### WORK REQUEST
From the material below, return every line that includes "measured".

### TASK INPUTS
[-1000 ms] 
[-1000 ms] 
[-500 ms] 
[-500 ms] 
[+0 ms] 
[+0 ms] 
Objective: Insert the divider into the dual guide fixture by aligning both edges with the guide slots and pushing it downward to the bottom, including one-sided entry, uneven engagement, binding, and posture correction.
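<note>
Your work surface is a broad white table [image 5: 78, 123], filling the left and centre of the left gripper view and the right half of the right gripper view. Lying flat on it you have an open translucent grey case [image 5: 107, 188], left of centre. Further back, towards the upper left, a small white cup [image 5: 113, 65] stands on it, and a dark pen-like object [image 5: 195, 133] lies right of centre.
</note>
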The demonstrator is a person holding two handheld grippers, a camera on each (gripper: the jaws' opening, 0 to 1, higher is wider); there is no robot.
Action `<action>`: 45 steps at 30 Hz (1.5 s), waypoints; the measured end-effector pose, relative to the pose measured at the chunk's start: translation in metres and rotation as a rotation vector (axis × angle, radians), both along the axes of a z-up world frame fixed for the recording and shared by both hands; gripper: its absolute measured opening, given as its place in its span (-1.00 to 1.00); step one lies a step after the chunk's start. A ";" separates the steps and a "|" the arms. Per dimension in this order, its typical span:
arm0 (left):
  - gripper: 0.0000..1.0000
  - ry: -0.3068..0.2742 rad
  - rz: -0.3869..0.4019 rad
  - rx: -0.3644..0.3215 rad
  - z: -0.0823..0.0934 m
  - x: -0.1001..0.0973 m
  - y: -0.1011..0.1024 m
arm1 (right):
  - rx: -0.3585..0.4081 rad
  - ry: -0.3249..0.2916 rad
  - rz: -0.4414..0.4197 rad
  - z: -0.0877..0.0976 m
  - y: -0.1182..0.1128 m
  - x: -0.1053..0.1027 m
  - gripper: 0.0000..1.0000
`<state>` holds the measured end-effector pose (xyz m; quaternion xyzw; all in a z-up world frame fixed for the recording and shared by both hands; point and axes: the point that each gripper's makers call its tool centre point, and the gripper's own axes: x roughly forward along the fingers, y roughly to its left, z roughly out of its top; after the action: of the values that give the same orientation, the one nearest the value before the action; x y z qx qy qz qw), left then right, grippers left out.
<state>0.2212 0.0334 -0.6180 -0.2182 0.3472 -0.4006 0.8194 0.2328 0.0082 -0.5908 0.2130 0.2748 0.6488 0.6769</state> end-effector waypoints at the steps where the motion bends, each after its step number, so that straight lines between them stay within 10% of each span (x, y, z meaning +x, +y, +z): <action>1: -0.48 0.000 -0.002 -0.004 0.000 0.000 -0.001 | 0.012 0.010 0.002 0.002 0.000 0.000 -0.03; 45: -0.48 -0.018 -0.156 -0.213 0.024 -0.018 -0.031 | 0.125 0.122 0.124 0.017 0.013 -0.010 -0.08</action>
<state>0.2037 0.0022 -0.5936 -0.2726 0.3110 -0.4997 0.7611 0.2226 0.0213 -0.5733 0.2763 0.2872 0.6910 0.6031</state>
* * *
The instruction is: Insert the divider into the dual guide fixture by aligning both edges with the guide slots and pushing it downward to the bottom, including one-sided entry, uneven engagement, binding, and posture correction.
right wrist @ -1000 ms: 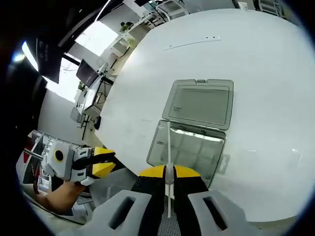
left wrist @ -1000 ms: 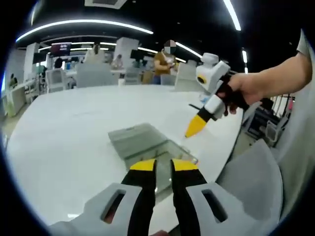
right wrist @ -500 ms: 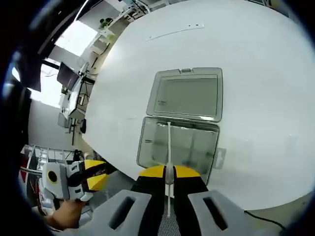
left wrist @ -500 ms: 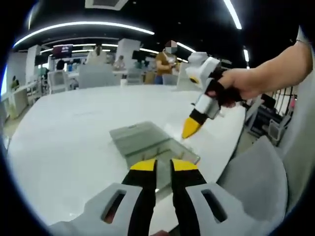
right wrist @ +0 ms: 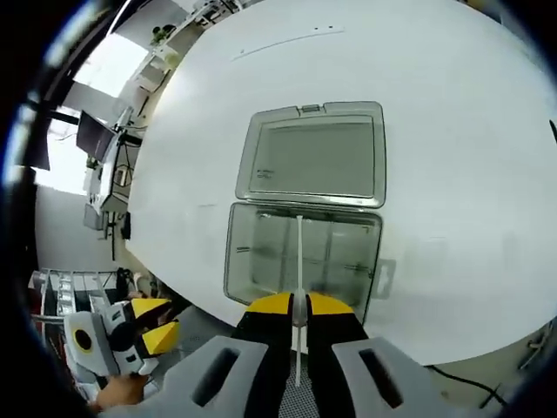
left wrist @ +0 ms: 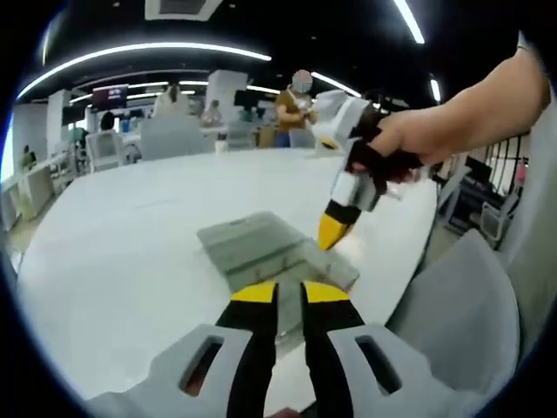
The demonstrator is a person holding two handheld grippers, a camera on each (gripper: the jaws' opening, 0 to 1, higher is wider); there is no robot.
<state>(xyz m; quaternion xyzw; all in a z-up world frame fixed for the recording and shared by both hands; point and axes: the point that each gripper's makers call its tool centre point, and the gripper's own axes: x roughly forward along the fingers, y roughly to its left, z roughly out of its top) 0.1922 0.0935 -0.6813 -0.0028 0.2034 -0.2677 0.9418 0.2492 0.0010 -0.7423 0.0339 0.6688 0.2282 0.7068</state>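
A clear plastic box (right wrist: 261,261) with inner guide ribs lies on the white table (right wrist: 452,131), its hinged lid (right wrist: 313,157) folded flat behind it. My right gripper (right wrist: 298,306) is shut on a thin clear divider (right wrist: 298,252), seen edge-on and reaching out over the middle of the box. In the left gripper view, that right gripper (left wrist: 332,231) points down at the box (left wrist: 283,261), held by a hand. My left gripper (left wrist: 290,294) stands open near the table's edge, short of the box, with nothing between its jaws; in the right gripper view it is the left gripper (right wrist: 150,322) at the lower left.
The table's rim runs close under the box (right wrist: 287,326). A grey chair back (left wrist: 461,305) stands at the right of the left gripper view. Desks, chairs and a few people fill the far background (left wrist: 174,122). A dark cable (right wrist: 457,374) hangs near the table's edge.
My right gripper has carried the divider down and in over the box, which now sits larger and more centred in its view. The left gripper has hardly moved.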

### RESULT FOR THIS EXERCISE
Action `<action>`: 45 steps at 30 Hz (1.5 s), waypoints; the measured end-effector pose, relative to the pose measured at the chunk's start: translation in metres and rotation as a rotation vector (axis × angle, radians), both along the axes of a z-up world frame fixed for the recording and shared by both hands; gripper: its absolute measured opening, given as its place in its span (-1.00 to 1.00); step one lies a step after the chunk's start. A ";" separates the steps and a "|" the arms. Per dimension in this order, its typical span:
`<state>` holds the measured end-effector pose (xyz m; quaternion xyzw; all in a z-up world frame fixed for the recording and shared by both hands; point and axes: the point that each gripper's makers call its tool centre point, and the gripper's own axes: x roughly forward along the fingers, y roughly to its left, z roughly out of its top; after the action: of the values that give the same orientation, the one nearest the value before the action; x y z qx qy qz qw), left then right, grippers left out.

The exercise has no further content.